▸ **REQUIREMENT**: The data must be copied over exactly and in full.

=-=-=-=-=

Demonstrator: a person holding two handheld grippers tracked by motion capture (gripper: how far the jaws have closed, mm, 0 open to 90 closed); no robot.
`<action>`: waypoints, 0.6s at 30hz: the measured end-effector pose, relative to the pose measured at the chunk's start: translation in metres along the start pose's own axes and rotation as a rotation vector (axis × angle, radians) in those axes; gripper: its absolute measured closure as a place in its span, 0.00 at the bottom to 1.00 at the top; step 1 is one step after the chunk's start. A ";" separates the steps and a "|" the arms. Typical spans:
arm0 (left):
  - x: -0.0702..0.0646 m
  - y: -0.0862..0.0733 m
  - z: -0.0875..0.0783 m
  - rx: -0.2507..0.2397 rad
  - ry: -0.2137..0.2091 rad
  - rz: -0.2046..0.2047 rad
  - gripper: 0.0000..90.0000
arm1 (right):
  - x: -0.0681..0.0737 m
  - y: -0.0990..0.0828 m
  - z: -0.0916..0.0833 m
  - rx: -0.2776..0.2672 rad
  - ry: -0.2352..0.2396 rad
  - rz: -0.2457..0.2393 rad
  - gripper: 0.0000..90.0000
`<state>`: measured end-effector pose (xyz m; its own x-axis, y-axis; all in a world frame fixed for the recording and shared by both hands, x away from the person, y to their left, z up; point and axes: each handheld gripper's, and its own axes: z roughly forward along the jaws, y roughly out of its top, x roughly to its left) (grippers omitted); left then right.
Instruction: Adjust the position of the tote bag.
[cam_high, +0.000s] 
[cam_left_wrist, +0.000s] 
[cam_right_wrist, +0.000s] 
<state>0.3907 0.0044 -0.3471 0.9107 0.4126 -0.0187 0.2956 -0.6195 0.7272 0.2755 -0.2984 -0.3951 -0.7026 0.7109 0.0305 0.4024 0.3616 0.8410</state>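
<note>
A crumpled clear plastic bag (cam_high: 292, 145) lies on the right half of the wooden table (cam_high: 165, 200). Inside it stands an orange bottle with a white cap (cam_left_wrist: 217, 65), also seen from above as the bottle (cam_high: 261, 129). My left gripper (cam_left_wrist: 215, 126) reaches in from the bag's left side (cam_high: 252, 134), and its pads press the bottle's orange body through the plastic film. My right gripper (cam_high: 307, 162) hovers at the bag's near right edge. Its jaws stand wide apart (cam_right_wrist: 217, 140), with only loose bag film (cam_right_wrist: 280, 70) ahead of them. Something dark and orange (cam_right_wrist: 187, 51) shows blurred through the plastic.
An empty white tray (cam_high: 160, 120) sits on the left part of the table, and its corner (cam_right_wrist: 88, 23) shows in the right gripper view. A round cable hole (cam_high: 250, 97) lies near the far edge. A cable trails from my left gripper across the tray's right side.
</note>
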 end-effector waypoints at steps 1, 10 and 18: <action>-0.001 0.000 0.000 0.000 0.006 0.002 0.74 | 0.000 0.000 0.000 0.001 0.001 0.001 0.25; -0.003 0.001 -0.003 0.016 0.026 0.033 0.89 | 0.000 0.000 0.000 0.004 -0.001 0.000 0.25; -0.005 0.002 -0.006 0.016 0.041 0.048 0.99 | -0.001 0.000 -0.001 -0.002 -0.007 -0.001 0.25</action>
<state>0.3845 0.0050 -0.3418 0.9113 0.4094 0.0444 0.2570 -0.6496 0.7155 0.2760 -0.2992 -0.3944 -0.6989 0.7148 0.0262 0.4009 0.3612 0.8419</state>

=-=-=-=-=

▸ **EXERCISE RESPONSE**:
Demonstrator: a person holding two handheld grippers tracked by motion capture (gripper: how far the jaws have closed, mm, 0 open to 90 closed); no robot.
`<action>`: waypoints, 0.6s at 30hz: the measured end-effector pose, relative to the pose measured at the chunk's start: translation in metres along the start pose's own axes and rotation as a rotation vector (axis × angle, radians) in those axes; gripper: its absolute measured closure as a place in its span, 0.00 at the bottom to 1.00 at the top; step 1 is one step after the chunk's start. A ";" separates the steps and a "|" the arms. Typical spans:
arm0 (left):
  - x: -0.0702..0.0646 m
  - y: -0.0862..0.0733 m
  - z: -0.0875..0.0783 m
  - rx: -0.2507..0.2397 rad
  - ry: -0.2137..0.2091 rad
  - rz: -0.2046..0.2047 rad
  - gripper: 0.0000..90.0000
arm1 (right):
  - x: -0.0681..0.0737 m
  - y: -0.0990..0.0828 m
  - z: -0.0916..0.0833 m
  - rx: -0.2776..0.2672 rad
  - ry: -0.2352..0.2396 rad
  - rz: -0.2457..0.2393 rad
  - gripper: 0.0000..90.0000
`<state>`: measured end-effector pose (xyz m; its own x-axis, y-axis; all in a world frame fixed for the recording and shared by both hands, x away from the person, y to their left, z up; point and axes: each handheld gripper's, and its own axes: z roughly forward along the jaws, y roughly out of its top, x roughly to its left) (grippers omitted); left then right.
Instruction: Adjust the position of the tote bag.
[cam_high, +0.000s] 
[cam_left_wrist, +0.000s] 
[cam_right_wrist, +0.000s] 
<state>0.3907 0.0044 -0.3471 0.9107 0.4126 -0.0187 0.2956 -0.6195 0.7272 0.2755 -0.2984 -0.3951 -0.7026 0.7109 0.0305 0.4024 0.3616 0.8410</state>
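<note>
A crumpled clear plastic bag (cam_high: 292, 145) lies on the right half of the wooden table (cam_high: 165, 200). Inside it stands an orange bottle with a white cap (cam_left_wrist: 217, 65), also seen from above as the bottle (cam_high: 261, 129). My left gripper (cam_left_wrist: 215, 126) reaches in from the bag's left side (cam_high: 252, 134), and its pads press the bottle's orange body through the plastic film. My right gripper (cam_high: 307, 162) hovers at the bag's near right edge. Its jaws stand wide apart (cam_right_wrist: 217, 140), with only loose bag film (cam_right_wrist: 280, 70) ahead of them. Something dark and orange (cam_right_wrist: 187, 51) shows blurred through the plastic.
An empty white tray (cam_high: 160, 120) sits on the left part of the table, and its corner (cam_right_wrist: 88, 23) shows in the right gripper view. A round cable hole (cam_high: 250, 97) lies near the far edge. A cable trails from my left gripper across the tray's right side.
</note>
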 end-effector waypoints at steps 1, 10 and 18: <action>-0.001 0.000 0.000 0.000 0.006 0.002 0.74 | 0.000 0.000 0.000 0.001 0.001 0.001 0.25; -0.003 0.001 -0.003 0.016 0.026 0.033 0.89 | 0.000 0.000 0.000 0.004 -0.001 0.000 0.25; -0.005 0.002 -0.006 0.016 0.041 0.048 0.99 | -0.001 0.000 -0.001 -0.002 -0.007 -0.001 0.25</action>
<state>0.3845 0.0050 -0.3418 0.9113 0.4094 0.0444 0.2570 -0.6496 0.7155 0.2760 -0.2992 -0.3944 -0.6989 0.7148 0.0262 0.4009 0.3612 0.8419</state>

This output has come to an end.